Benson scored three touchdowns — a 5-yard reception from Tyler Holmes, a 42-yard punt return and a 30-yard run from the wildcat — to help the Trojans, who have won each of their nine games by double digits after consecutive 3-6 seasons.
“I’m speechless right now,” said Benson, who accounted for 123 all-purpose yards in six touches. “I never thought of going 9-0.”
The Trojans wasted no time in taking control.
Kentrez Bell took Holmes’ pass 53 yards for a touchdown on the third play of the game. On Park Hill’s next possession, Matt Harris scored on a 12-yard run on the third play after a partially blocked punt gave the Trojans the short field.
“I thought we would come out a little better than we did,” said coach Gregg Webb, whose Patriots, 5-4, wrote their own redemption story by playing for the conference title a year after going 0-10. “We’re immature still and we’re a little unsure about big games.”
The Trojans made it three touchdowns in three possessions when running back Kenyatte Harris made it 20-0 with 3:04 left in the quarter on a 10-yard run.
That scoring drive was Harris’ first since missing the previous four games with an injury.
His first run, a pitch to the outside, resulted in an eight-yard loss. It was a short-lived hiccup for one of the Trojans’ senior leaders. Six plays later, Harris got another chance, first with a 5-yard run that moved Park Hill inside the Truman 10. His next one went to the end zone, parting would-be tacklers along the way.

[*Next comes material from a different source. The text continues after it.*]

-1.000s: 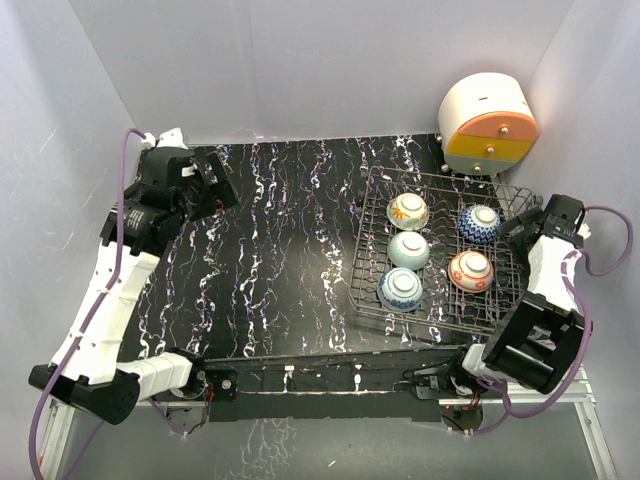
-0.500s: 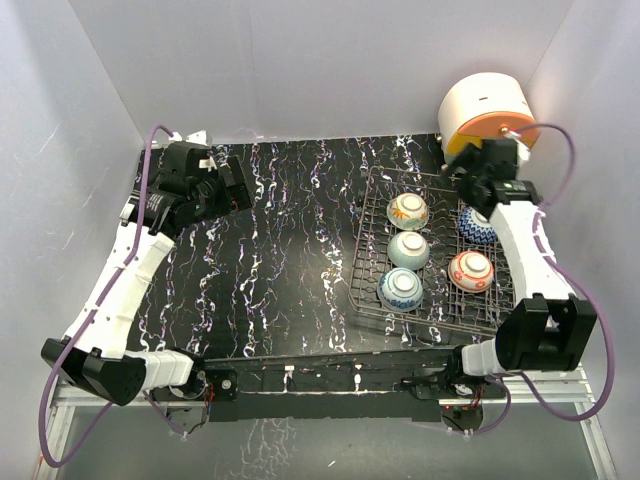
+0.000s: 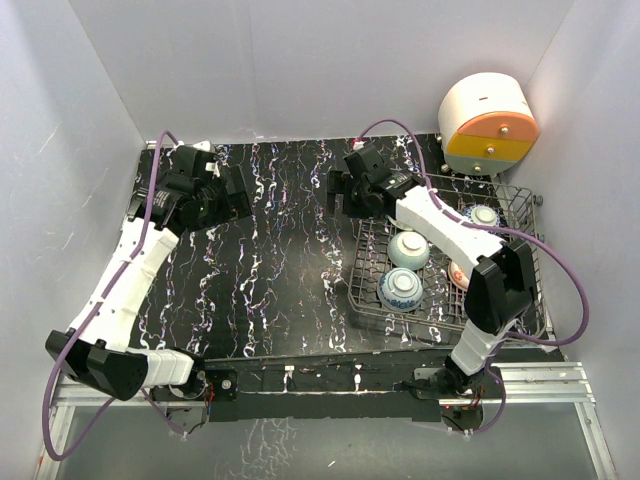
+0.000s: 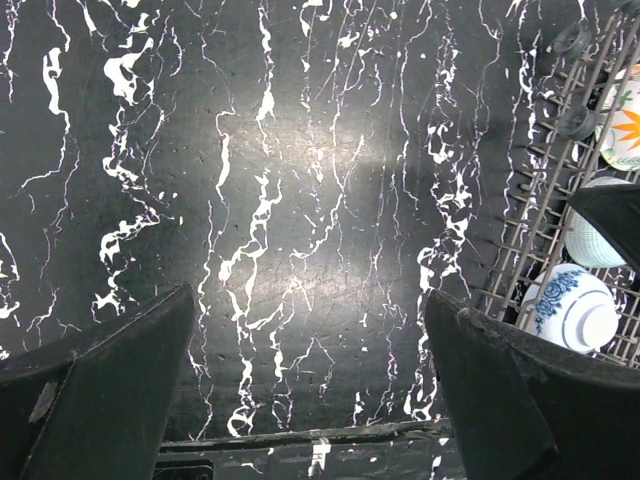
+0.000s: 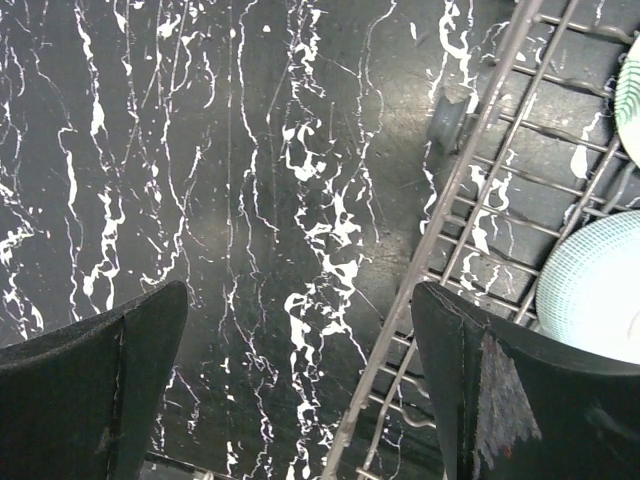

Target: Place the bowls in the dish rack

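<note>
The right gripper (image 3: 345, 190) hangs over the table just left of the dish rack's (image 3: 372, 300) far left corner. Its wrist view shows the fingers spread wide with nothing between them. The left gripper (image 3: 215, 190) is well apart at the far left of the table (image 3: 280, 250), equally wide and empty. By my reading the loading step is over, since every bowl I can find sits inside the rack on the right of the scene. I count five. The top view shows a teal bowl (image 3: 408, 248) in the middle of the left column. A blue-patterned bowl (image 3: 400, 288) sits nearer in that column, and a second blue-patterned bowl (image 3: 485, 215) is at the far right. An orange bowl (image 3: 456, 272) is half hidden by the right arm. A flower bowl (image 4: 625, 125) is covered by that arm from above but shows in the left wrist view. The count also gives one rack, two grippers and one rounded drawer unit (image 3: 488, 125) in the far right corner. The next move probably calls for pulling both arms away, lifting the right one clear of the rack rim without catching the wires.
</note>
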`<state>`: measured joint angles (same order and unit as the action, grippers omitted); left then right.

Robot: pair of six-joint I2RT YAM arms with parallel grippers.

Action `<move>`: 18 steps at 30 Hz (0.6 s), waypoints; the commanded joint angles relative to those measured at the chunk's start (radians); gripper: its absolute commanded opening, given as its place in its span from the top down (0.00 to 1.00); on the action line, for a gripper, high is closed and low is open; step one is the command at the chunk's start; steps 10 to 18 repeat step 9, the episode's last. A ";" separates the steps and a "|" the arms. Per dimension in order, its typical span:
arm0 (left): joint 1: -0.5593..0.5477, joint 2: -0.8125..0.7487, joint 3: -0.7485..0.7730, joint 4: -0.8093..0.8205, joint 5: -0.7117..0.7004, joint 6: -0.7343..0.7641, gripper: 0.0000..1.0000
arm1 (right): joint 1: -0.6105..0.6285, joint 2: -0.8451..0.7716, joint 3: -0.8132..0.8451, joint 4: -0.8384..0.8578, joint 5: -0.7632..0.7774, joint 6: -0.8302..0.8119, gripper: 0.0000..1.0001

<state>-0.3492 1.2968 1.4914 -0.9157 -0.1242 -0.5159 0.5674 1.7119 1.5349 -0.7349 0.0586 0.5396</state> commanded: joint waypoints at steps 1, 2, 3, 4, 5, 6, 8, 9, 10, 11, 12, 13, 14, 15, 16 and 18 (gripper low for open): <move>0.000 -0.023 -0.026 -0.001 -0.031 0.001 0.03 | -0.015 -0.085 -0.019 0.046 0.000 -0.050 0.01; 0.001 -0.020 -0.029 0.002 -0.032 0.001 0.03 | -0.015 -0.090 -0.021 0.044 0.001 -0.058 0.01; 0.001 -0.017 -0.033 0.006 -0.031 0.001 0.03 | -0.015 -0.096 -0.027 0.043 0.000 -0.065 0.01; 0.001 -0.013 -0.037 0.011 -0.031 0.001 0.03 | -0.015 -0.102 -0.033 0.045 -0.001 -0.072 0.01; 0.000 -0.010 -0.042 0.017 -0.031 0.001 0.03 | -0.015 -0.109 -0.040 0.046 -0.005 -0.082 0.01; 0.001 -0.009 -0.047 0.023 -0.034 0.001 0.03 | -0.015 -0.113 -0.043 0.043 -0.004 -0.090 0.01; 0.001 -0.004 -0.054 0.034 -0.044 0.001 0.03 | -0.015 -0.116 -0.042 0.031 0.008 -0.100 0.01; 0.000 -0.004 -0.057 0.040 -0.052 0.001 0.03 | -0.015 -0.120 -0.042 0.027 0.016 -0.106 0.01; 0.000 -0.004 -0.057 0.040 -0.052 0.001 0.03 | -0.015 -0.120 -0.042 0.027 0.016 -0.106 0.01; 0.000 -0.004 -0.057 0.040 -0.052 0.001 0.03 | -0.015 -0.120 -0.042 0.027 0.016 -0.106 0.01; 0.000 -0.004 -0.057 0.040 -0.052 0.001 0.03 | -0.015 -0.120 -0.042 0.027 0.016 -0.106 0.01; 0.000 -0.004 -0.057 0.040 -0.052 0.001 0.03 | -0.015 -0.120 -0.042 0.027 0.016 -0.106 0.01; 0.000 -0.004 -0.057 0.040 -0.052 0.001 0.03 | -0.015 -0.120 -0.042 0.027 0.016 -0.106 0.01; 0.000 -0.004 -0.057 0.040 -0.052 0.001 0.03 | -0.015 -0.120 -0.042 0.027 0.016 -0.106 0.01; 0.000 -0.004 -0.057 0.040 -0.052 0.001 0.03 | -0.015 -0.120 -0.042 0.027 0.016 -0.106 0.01; 0.000 -0.004 -0.057 0.040 -0.052 0.001 0.03 | -0.015 -0.120 -0.042 0.027 0.016 -0.106 0.01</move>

“It felt good to get back into the end zone,” said Harris, who scored 11 touchdowns in his five games before injury. “That’s where this team lives.”
With the game already out of reach, Harris wasn’t needed much more. He ran six times for 30 yards and didn’t play after halftime.
But he was among the most active in the postgame huddle, eliciting a chanted chorus of “boom” from his teammates.
“I didn’t imagine this it, but it happened.” Harris said. “We worked so hard since last November to be perfect and we made it happen.”